TASK GOAL
Quote exactly and only this range of lines in the data below: the line that holds "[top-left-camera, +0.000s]" to the line that holds "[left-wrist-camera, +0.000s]", both included.

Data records
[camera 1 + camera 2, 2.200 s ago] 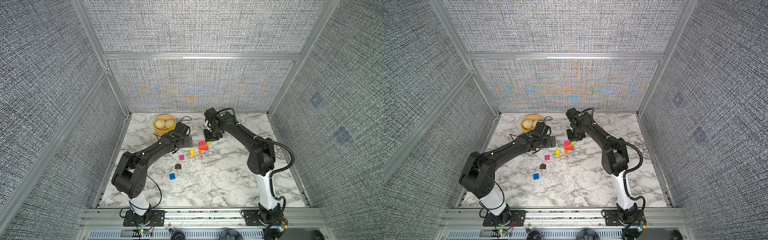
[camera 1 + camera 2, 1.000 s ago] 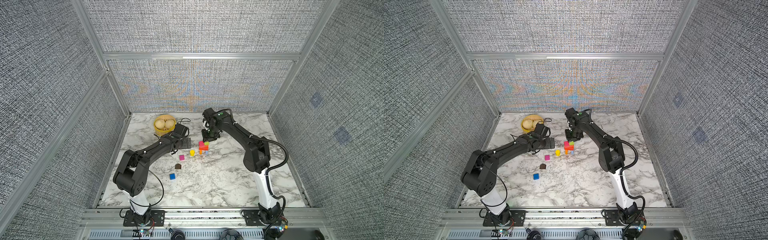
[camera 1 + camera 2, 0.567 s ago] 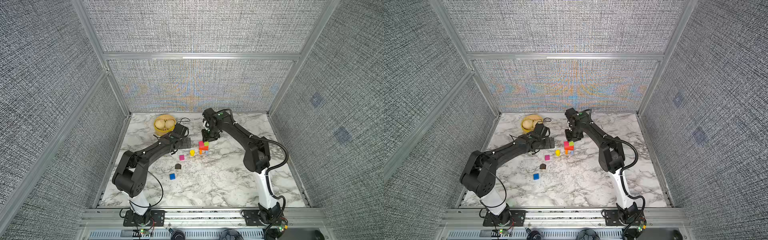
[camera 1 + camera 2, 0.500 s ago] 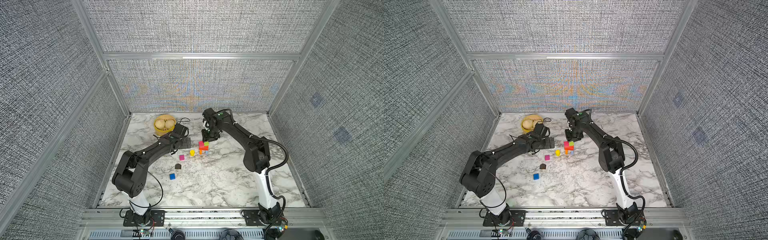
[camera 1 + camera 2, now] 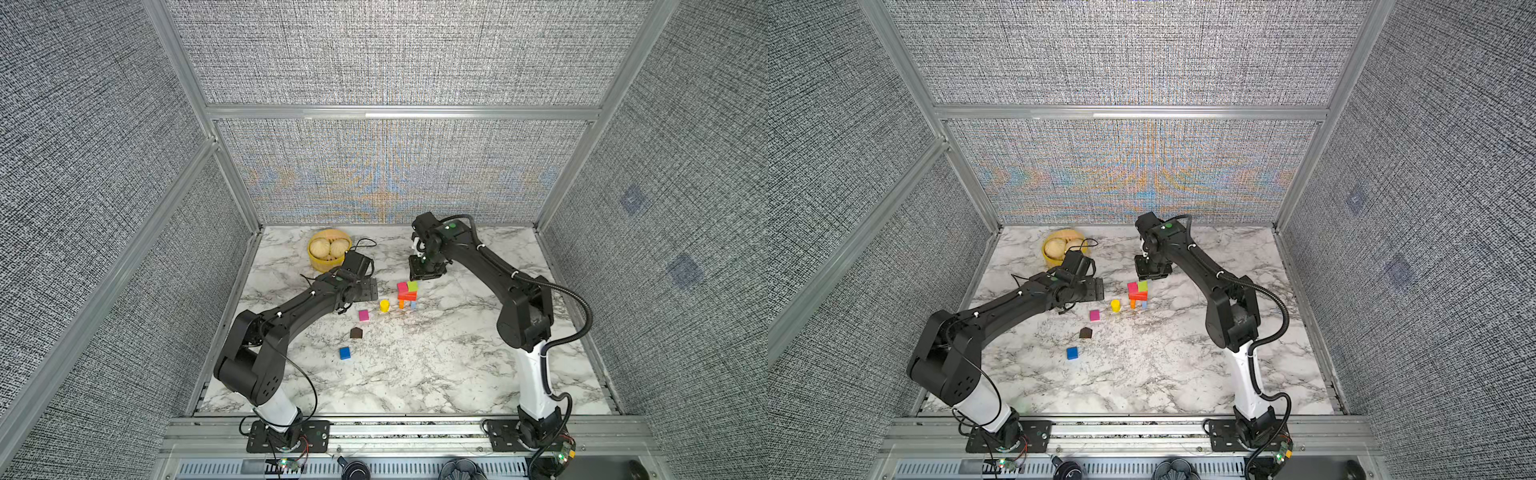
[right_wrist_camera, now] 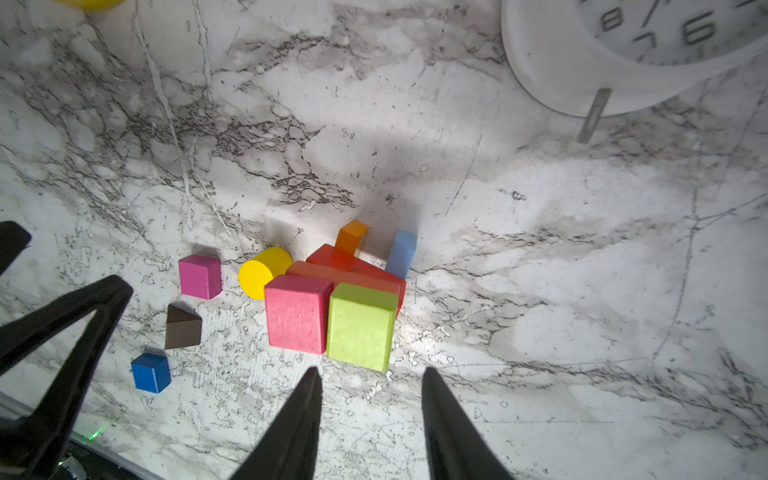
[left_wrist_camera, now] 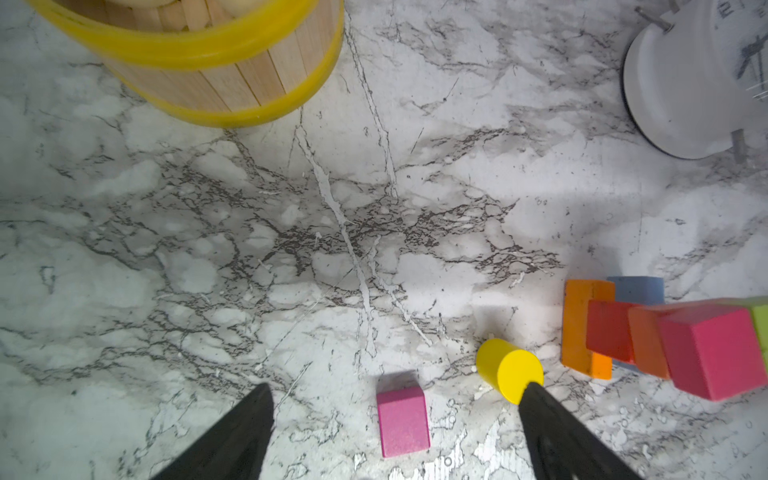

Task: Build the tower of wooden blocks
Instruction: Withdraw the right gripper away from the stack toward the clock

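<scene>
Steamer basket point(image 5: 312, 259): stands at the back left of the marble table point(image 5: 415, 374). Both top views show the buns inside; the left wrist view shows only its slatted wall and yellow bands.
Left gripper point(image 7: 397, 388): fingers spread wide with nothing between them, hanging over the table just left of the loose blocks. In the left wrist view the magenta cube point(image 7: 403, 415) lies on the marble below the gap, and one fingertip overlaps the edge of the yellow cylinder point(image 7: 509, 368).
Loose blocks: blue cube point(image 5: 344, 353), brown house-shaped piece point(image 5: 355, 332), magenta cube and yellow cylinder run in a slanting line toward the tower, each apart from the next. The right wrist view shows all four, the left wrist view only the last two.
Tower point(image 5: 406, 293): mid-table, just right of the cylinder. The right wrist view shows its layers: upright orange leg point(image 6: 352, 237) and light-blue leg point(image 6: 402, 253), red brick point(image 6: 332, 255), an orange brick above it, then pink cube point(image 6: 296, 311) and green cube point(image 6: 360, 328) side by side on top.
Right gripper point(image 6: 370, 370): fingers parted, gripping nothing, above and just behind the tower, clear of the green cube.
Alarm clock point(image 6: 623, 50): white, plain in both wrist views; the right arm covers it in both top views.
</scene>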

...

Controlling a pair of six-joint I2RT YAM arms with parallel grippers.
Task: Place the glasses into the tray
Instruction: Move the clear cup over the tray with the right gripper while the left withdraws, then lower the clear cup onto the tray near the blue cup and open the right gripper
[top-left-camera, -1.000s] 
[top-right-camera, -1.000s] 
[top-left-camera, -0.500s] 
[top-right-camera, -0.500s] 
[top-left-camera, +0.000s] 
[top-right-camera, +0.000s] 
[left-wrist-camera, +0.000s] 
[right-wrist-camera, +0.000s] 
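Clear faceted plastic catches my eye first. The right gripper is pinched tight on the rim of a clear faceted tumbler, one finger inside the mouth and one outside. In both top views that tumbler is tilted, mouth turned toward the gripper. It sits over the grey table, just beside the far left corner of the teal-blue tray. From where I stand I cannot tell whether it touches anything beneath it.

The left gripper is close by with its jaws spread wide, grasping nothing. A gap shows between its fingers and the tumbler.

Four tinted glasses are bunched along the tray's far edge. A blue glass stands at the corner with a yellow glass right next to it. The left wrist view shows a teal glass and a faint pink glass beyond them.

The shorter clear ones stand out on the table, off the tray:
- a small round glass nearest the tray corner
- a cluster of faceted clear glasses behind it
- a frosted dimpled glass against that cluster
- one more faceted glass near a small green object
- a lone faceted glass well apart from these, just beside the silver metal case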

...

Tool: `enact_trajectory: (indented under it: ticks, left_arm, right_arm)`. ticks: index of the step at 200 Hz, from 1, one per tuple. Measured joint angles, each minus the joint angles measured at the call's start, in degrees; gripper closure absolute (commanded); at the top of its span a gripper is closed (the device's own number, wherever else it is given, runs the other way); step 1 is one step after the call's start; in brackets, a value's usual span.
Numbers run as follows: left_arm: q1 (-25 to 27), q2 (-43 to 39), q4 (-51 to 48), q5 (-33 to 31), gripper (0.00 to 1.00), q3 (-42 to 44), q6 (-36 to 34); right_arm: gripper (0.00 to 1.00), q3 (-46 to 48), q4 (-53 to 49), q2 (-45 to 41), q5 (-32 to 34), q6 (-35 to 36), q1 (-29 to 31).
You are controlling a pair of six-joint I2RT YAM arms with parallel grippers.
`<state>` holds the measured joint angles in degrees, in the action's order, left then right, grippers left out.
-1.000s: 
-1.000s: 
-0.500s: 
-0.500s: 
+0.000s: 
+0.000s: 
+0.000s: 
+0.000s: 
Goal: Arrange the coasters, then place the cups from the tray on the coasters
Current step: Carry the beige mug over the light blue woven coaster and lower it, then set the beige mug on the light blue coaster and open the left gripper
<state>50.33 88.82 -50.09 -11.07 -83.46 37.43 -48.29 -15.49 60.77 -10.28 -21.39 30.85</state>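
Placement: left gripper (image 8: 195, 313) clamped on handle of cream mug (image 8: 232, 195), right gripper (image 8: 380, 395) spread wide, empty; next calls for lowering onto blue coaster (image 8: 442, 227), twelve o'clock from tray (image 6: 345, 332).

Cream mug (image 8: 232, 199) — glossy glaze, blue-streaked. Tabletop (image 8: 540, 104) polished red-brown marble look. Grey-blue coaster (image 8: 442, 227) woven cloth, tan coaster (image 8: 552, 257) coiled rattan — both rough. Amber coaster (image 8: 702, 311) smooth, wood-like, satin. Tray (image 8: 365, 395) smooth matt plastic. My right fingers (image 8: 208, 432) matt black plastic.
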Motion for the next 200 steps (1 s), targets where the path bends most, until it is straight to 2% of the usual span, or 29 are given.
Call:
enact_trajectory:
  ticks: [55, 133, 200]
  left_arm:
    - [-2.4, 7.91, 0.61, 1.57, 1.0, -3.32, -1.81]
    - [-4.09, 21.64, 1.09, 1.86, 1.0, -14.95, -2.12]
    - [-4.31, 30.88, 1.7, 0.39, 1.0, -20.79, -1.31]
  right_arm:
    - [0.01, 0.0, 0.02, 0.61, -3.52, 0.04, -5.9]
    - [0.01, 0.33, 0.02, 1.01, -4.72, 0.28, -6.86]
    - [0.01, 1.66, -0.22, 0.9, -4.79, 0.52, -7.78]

WRITTEN RESPONSE
[top-left-camera, +0.000s] 
[top-right-camera, +0.000s] 
[left-wrist-camera, +0.000s] 

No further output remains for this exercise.